The line containing "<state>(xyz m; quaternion" marks where to begin. Write out that line and every line after it exactly, through the last line below.

━━━━

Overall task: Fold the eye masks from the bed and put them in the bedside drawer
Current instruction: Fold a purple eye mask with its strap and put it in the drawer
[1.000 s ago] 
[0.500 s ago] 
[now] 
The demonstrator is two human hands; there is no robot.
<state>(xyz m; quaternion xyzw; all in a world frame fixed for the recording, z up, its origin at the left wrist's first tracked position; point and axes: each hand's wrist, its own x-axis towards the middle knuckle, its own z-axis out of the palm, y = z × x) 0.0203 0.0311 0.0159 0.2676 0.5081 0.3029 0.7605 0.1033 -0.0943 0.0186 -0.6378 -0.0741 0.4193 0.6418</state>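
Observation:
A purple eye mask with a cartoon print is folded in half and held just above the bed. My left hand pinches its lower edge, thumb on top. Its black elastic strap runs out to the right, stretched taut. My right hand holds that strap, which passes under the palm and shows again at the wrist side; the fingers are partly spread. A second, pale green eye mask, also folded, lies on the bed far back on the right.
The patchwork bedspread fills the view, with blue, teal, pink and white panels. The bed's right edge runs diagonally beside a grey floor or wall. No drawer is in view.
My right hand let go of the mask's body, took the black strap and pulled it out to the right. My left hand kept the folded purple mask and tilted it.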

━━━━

**Answer space:**
<state>(xyz m; quaternion xyzw; all in a world frame fixed for the recording, z up, its origin at the left wrist's first tracked position; point and axes: each hand's wrist, its own x-axis towards the middle knuckle, its own z-axis out of the palm, y = z × x) 0.0203 0.0311 0.0159 0.2676 0.5081 0.3029 0.7605 0.1033 -0.0943 0.0186 -0.6378 -0.0741 0.4193 0.6418</state>
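Observation:
A purple eye mask with a cartoon print is folded in half and held just above the bed. My left hand pinches its lower edge, thumb on top. Its black elastic strap runs out to the right, stretched taut. My right hand holds that strap, which passes under the palm and shows again at the wrist side; the fingers are partly spread. A second, pale green eye mask, also folded, lies on the bed far back on the right.
The patchwork bedspread fills the view, with blue, teal, pink and white panels. The bed's right edge runs diagonally beside a grey floor or wall. No drawer is in view.
My right hand let go of the mask's body, took the black strap and pulled it out to the right. My left hand kept the folded purple mask and tilted it.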

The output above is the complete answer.